Around 75% of fatal or serious cyclist accidents occur in urban areas, primarily at road junctions or roundabouts. Furthermore, Large Goods Vehicles (LGVs) present a particular danger for cyclists, especially in London where around 20% of cyclist fatalities involve a lorry.
Nature of the Incident
The defendant was driving an LGV over Lambeth Bridge in London when it was involved in a collision with a cyclist approaching the roundabout. As this resulted in fatal injuries to the cyclist, the driver was charged with death by careless driving.
TRL reviewed the following data to determine the cause of the collision:
- Analysis of CCTV footage located in nearby vehicles and on surrounding buildings, which showed the movements of the LGV and the cyclist, prior to and at the point of collision.
- A locus visit to consider the road layout.
- A drive-through of the locus in the same LGV that was used by the driver, enabling a driver visibility assessment to be undertaken.
TRL Expert Witness View
As the carriageway crosses the bridge it comprises one lane in either direction, with a demarcated cycle route adjacent to the westbound lane. The cycle route tapers into the westbound lane as that lane approaches a roundabout. The cyclist was crossing the bridge within the cycle lane. Due to heavy traffic at that time, cyclists within the cycle lane were travelling at a faster speed than the live traffic and were consequently passing legitimately to the nearside of the vehicles.
The LGV started passing to the right of the cyclist as it reached the end of the cycle lane and moved to the right to re-join the traffic lane immediately prior to the roundabout. It made contact with the rear of the bicycle as it passed, which resulted in the cyclist falling into the path of the rear nearside of the LGV, sustaining fatal injuries.
Material to this event was the geometry of the road as it presents westbound vehicles and bicycle traffic up to the roundabout. The cycle lane ends 19 metres prior to a zebra crossing and at the commencement of a left curve in the westbound lane.
Prior to the collision, CCTV analysis showed how the cyclist had legitimately gained on and commenced to pass the nearside of the LGV whilst within the dedicated cycle lane. Continuing its course, the cyclist arrived at the end of the cycle lane, whilst still passing the nearside of the truck. At that moment the LGV was still increasing its speed and the cyclist was seen reaching a point beyond the field of view of the mirrors. However, the drivers’ visibility assessment indicated that this was to a point not within direct line of sight via the windscreen, at the front nearside apex of the vehicle.
The continued curved course of the LGV, in preparing to present effectively onto the roundabout within the nearside lane brought the front of the LGV into contact with the rear of the bicycle.

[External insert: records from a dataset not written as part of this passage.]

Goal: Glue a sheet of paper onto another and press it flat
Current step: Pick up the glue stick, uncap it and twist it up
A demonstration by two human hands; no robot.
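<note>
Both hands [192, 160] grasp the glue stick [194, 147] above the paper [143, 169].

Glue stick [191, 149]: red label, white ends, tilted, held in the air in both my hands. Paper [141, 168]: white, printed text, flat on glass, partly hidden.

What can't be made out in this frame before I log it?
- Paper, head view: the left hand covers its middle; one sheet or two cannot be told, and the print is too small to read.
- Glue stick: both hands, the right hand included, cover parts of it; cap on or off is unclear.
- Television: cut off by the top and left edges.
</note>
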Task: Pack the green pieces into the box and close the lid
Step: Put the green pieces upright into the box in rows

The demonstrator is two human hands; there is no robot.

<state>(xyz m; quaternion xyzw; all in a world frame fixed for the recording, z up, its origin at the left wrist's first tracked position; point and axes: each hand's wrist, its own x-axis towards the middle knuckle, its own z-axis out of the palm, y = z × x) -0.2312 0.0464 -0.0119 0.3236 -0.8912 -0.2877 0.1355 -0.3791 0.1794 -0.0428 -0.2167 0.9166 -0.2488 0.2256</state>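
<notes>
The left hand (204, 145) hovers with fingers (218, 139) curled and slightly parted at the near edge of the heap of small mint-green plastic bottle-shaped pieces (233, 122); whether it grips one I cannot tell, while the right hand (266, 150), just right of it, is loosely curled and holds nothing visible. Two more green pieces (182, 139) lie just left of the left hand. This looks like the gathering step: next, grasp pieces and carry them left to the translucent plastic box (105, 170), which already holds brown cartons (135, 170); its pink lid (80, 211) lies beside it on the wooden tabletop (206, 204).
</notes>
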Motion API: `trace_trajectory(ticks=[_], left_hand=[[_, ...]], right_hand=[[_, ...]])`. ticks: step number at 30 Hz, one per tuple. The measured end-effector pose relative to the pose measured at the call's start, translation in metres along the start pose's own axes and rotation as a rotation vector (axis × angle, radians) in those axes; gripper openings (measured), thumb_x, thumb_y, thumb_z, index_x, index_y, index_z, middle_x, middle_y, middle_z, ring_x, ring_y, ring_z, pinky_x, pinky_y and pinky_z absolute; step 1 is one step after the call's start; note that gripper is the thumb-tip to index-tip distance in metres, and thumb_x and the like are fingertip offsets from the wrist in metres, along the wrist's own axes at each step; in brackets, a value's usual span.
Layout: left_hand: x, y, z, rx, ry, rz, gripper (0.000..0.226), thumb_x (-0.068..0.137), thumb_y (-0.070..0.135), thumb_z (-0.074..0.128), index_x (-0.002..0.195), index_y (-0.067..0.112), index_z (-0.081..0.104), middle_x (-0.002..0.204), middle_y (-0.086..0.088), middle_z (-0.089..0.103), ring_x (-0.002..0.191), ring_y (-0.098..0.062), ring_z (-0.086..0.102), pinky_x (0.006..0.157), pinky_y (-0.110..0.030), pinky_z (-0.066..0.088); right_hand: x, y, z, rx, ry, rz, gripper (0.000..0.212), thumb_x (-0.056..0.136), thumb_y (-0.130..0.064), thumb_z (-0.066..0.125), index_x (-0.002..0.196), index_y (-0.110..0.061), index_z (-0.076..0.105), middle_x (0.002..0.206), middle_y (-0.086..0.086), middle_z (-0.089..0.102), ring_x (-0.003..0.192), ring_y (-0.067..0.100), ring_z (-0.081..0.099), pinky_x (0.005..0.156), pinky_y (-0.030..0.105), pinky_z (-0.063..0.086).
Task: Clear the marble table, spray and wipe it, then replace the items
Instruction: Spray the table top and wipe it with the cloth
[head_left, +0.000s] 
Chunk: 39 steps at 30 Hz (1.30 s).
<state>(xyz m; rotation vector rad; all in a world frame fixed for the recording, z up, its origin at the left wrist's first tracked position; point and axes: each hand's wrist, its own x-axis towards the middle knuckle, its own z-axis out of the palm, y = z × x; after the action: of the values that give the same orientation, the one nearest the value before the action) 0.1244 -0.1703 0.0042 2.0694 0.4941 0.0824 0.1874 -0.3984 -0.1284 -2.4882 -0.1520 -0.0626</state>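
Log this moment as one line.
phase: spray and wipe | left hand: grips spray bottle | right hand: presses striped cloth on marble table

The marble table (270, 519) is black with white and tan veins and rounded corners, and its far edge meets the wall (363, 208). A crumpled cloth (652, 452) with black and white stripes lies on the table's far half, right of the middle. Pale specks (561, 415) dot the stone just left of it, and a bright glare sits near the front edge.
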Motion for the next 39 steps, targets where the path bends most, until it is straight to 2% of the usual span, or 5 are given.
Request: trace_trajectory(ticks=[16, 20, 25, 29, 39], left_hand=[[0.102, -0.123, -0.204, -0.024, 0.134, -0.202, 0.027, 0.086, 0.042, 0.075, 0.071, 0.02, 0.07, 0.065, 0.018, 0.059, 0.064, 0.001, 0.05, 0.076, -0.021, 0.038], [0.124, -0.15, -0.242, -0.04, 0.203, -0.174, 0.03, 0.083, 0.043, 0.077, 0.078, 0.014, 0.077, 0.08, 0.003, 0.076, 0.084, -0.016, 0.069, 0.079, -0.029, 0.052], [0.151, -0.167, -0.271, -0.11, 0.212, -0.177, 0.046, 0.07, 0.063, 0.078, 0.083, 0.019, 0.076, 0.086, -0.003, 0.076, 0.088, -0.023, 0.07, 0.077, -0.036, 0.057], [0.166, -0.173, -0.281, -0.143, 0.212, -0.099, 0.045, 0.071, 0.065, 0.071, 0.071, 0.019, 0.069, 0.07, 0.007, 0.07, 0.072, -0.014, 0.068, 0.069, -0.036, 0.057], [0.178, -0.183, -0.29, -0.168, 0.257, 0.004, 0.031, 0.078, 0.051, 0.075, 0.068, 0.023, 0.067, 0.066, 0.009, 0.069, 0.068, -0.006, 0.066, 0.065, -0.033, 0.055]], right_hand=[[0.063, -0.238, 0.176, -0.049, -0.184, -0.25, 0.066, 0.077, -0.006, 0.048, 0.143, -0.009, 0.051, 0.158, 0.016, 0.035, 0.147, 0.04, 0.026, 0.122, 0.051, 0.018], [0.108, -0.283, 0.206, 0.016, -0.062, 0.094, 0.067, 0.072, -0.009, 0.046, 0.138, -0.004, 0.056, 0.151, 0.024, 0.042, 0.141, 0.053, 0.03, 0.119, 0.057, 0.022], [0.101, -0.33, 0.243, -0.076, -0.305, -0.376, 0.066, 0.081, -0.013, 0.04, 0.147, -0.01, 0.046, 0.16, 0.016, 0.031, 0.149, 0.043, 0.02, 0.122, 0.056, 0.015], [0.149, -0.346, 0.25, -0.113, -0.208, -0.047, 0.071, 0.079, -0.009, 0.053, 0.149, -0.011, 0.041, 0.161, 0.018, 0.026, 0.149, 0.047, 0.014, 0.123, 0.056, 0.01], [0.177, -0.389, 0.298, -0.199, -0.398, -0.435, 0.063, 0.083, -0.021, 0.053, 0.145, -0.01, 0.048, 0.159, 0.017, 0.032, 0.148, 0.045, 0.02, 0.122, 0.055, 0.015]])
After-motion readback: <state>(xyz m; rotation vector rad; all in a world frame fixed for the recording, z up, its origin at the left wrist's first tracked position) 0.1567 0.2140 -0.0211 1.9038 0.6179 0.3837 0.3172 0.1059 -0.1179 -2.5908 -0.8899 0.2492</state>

Although both road users contributed to the collision by their course selection, their combined and simultaneous choice of actions unfortunately led to the consequence of the cyclist falling from the bicycle, at a point at which the road geometry directed vehicular and cycle traffic into potential conflict.
Whilst the LGV driver could have held a course to the offside of the approach to the crossing and the roundabout, in the event that the view to the nearside was such that it was not possible to be sure there were no cyclists adjacent, the cyclist had the option to concede to the LGV on leaving the cycle lane still alongside the truck, erring on the side of safety and, thus, avoiding conflict.
The defendant was acquitted of causing death by dangerous driving.